In the present invention, the polyurea resin putty agent having a low elastic modulus, that is, the material forming the elastic layer 104 (elastic layer forming material) contains a main agent, a curing agent, a filler, an additive, etc. An example is as follows.
(I) Main agent: A prepolymer having an isocyanate (for example, 4, -4′diphenylmethane diisocyanate) as a reaction component and having a terminal residual isocyanate adjusted to 1 to 16 parts by weight with NCO wt%.
(Ii) Curing agent: A curing agent containing an aromatic amine (for example, an amine value of 80 to 90) is used as a main component, and the NCO: amine ratio of the main agent is calculated at 1.0: 0.55 to 0.99 parts by weight. Use what was done. Furthermore, p-toluenesulfonic acid salt etc. can also be included as a hardening accelerator.
(Iii) Filler: Meteorite powder, a habit modifier, and the like are included, and are appropriately blended in an amount of 1 to 500 parts by weight.
(Iv) Additives: Colorants, viscosity modifiers, plasticizers and the like are included, and are appropriately blended in an amount of 1 to 50 parts by weight.

Here, the polyurea resin putty agent has a tensile elongation at curing of 400% or more (usually 400 to 600%), a tensile strength of 8 N / mm ² or more (usually 8 to 10 N / mm ² ), and a tensile elastic modulus. 60 N / mm ² or more and 500 N / mm ² or less (usually 60 to 100 N / mm ² ).

If the elastic modulus is less than 60 N / mm ² , the necessary reinforcing stress cannot be transmitted, and conversely, if it exceeds 100 N / mm ² , particularly if it exceeds 500 N / mm ² , the problem of insufficient elongation performance arises. .

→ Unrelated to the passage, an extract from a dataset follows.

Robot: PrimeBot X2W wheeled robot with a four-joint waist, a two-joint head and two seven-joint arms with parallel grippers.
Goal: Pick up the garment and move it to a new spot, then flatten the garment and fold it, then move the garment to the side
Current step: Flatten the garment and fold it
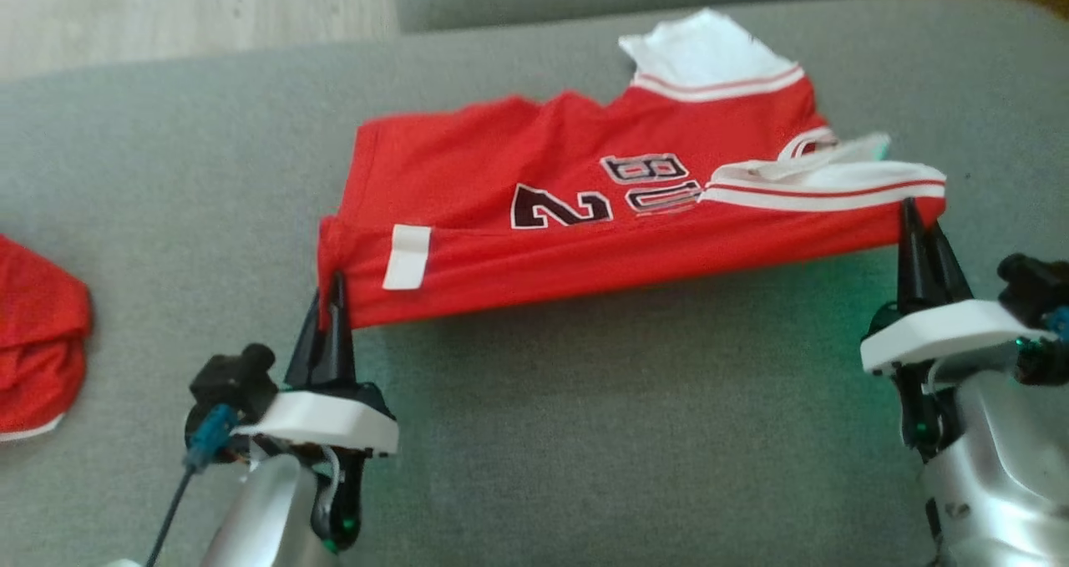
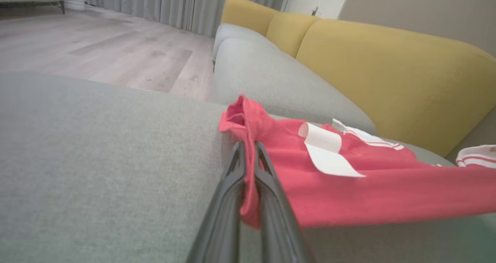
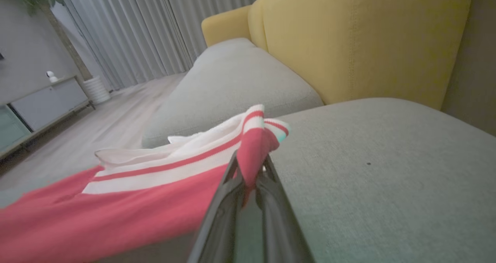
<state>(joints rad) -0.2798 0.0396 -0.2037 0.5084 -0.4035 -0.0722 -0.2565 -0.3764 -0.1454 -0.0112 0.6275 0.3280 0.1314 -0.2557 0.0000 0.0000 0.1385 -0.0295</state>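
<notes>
The garment (image 1: 534,183) is a red jersey with white striped trim and dark numbers, spread across the grey sofa cushion. Its near edge is lifted off the cushion and stretched between both grippers. My left gripper (image 1: 336,287) is shut on the garment's near left corner, and in the left wrist view red cloth (image 2: 348,185) is pinched between the dark fingers (image 2: 232,177). At the near right corner my right gripper (image 1: 910,216) is shut on the hem beside the white striped trim (image 3: 186,162), with the cloth bunched between its fingers (image 3: 228,181).
Another red piece of clothing (image 1: 37,341) lies at the left edge of the grey cushion (image 1: 635,433). Yellow sofa backrests (image 2: 387,65) rise beyond the cushion. Wooden floor (image 2: 97,42) and grey curtains lie further off.
</notes>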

  Moreover, in order to use polyurea resin as a putty agent, the viscosity at 2 revolutions by a BM type viscometer at 23 ° C. is 200 to 700 Pa · s, and at 20 revolutions, it is in the range of 60 to 100 Pa · s. It is desirable that the thixotropic index, that is, the ratio of the measured values of viscosity at different rotational speeds by a rotational viscometer (viscosity at 20 rotational speeds ÷ viscosity at 2 rotational speeds) is 4 to 7.

  That is, when the viscosity is less than 60 Pa · s and the thixotropic index is less than 4, sagging occurs after coating, and it becomes difficult to apply the smoothness of the coated surface and the ceiling surface and wall surface, and conversely, the viscosity is 100 Pa. If the thixotropic index is larger than s and exceeds 7, the resin is hard, there is a problem in mixing, and it is difficult to apply smoothly.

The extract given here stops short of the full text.